Tuesday, January 22, 2008

That 70s Show

Is macroeconomics up to the job? This subdiscipline is one of the least helpful in the entire field, even as it is one of the most mathematically rigorous. The newspapers are full of accounts of the inability of looser monetary policy by the Federal Reserve to this point to keep the U.S. economy unraveling from the housing mess. Its attempts are vivid in the chart below, showing the monetary aggregate known as MZM, defined as “M2 less small-denomination time deposits plus institutional money funds.”



Since early 2006 monetary policy has been unusually aggressive, at a rate only duplicated in 2001 (marked by the asterisk of 9/11) and, very briefly, 1983. So far, financial firms continue to announce bigger losses and economic growth continues to slow. The models in widest use predict otherwise, and Chairman Bernanke, a first-rate macroeconomist at Princeton, knows everything the profession has to say about monetary policy.

We have seen this movie before. In the 1970s central banks worldwide attempted to fight major economic shocks involving the restriction of oil supply with monetary loosening. What they got for their trouble was stagflation – a combination of rapidly rising prices and weak or negative economic growth that had to be finally fought with a dramatic monetary tightening, and a severe recession, in the early 1980s.

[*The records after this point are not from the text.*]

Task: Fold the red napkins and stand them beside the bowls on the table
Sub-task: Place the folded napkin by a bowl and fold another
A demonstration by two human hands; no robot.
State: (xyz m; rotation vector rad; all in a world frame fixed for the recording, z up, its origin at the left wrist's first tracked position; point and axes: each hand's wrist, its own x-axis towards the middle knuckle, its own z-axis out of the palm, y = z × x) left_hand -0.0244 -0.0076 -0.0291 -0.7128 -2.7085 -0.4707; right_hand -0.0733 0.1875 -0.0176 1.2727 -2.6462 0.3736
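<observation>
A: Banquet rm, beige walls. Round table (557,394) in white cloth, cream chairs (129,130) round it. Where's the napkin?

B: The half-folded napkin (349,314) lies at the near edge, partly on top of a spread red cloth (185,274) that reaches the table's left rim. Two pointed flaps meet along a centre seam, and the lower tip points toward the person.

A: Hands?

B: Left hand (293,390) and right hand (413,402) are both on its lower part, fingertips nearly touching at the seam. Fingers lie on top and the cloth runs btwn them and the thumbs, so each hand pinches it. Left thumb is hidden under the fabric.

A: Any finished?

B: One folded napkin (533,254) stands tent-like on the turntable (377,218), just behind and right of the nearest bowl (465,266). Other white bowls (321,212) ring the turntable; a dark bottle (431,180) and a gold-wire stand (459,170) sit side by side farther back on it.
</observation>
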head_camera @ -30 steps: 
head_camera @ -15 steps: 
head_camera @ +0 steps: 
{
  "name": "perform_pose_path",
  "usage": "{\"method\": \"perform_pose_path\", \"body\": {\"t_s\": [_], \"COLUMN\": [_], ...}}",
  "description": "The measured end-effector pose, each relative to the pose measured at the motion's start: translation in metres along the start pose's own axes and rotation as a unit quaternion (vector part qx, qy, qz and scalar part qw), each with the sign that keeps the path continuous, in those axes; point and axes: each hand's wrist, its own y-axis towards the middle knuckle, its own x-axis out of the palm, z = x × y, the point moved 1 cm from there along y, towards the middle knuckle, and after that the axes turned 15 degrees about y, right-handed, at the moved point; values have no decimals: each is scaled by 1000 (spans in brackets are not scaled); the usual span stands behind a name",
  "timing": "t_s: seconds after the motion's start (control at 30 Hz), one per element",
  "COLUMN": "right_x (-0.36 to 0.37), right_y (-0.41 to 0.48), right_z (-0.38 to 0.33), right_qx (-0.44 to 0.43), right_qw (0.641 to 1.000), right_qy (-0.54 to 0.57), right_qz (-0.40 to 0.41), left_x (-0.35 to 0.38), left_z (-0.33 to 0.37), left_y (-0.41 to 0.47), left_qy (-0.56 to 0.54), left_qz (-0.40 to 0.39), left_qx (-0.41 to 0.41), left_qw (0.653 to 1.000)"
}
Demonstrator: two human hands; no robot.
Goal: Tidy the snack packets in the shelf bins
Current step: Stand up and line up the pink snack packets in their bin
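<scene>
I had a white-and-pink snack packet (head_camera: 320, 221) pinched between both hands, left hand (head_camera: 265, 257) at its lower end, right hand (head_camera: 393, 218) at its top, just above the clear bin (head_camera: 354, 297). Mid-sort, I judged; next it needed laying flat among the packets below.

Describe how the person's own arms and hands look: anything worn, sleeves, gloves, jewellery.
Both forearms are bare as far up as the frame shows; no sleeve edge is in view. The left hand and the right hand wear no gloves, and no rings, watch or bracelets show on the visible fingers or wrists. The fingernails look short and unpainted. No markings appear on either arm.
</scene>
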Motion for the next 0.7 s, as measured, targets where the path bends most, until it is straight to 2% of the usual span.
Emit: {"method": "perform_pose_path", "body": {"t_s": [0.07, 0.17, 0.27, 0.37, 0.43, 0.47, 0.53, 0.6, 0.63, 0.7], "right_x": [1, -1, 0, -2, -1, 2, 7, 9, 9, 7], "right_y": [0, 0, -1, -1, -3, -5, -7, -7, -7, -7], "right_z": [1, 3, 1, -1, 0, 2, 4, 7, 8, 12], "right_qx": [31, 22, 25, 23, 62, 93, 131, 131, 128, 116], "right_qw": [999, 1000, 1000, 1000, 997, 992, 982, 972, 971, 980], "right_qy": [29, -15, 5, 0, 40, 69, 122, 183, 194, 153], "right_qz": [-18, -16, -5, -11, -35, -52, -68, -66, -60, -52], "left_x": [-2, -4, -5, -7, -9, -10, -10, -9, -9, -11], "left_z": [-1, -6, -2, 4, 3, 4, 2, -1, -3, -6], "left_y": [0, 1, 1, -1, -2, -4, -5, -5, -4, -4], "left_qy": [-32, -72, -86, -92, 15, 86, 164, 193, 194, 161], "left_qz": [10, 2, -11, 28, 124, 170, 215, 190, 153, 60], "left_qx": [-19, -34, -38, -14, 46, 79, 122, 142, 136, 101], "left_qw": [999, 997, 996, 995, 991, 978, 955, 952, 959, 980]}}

The lesson many of us drew then, and from 1929, was that real shocks have to be allowed to have real consequences. The decision by OPEC countries to capitalize on their control of oil contracts (which they cannot do anymore because of changes in the way oil is bought and sold) pushed a significant increase in an important productive factor through the economy, and the Fed responded the way the textbooks told it to, causing inflation that was wrongly attributed to the rise in price of a single (though important) resource, which in isolation shouldn’t cause comprehensive price increases. The oil shock changed production possibilities for a huge variety of countries, and the way to accommodate it was to accept that the adjustment to these altered possibilities – letting companies discover new ways to produce their goods and services with less oil, and encouraging other companies to go out and find more oil – would be painful rather than try to accommodate it through encouraging more lending.

That is where we are now too. The popping of the housing bubble, like the oil price shock, is a real but far from catastrophic event (one that, as an aside, made housing available to people who would otherwise be unable to own). The idea that encouraging lending in order to cancel out the accumulated mistakes from the invention of new mortgage instruments (which are unavoidable with any innovation and offset by gains to consumers) cures what ails the economy seems misplaced. By hiding the consequences of accumulating errors, we are asking for trouble. A real binge requires that we endure the real hangover.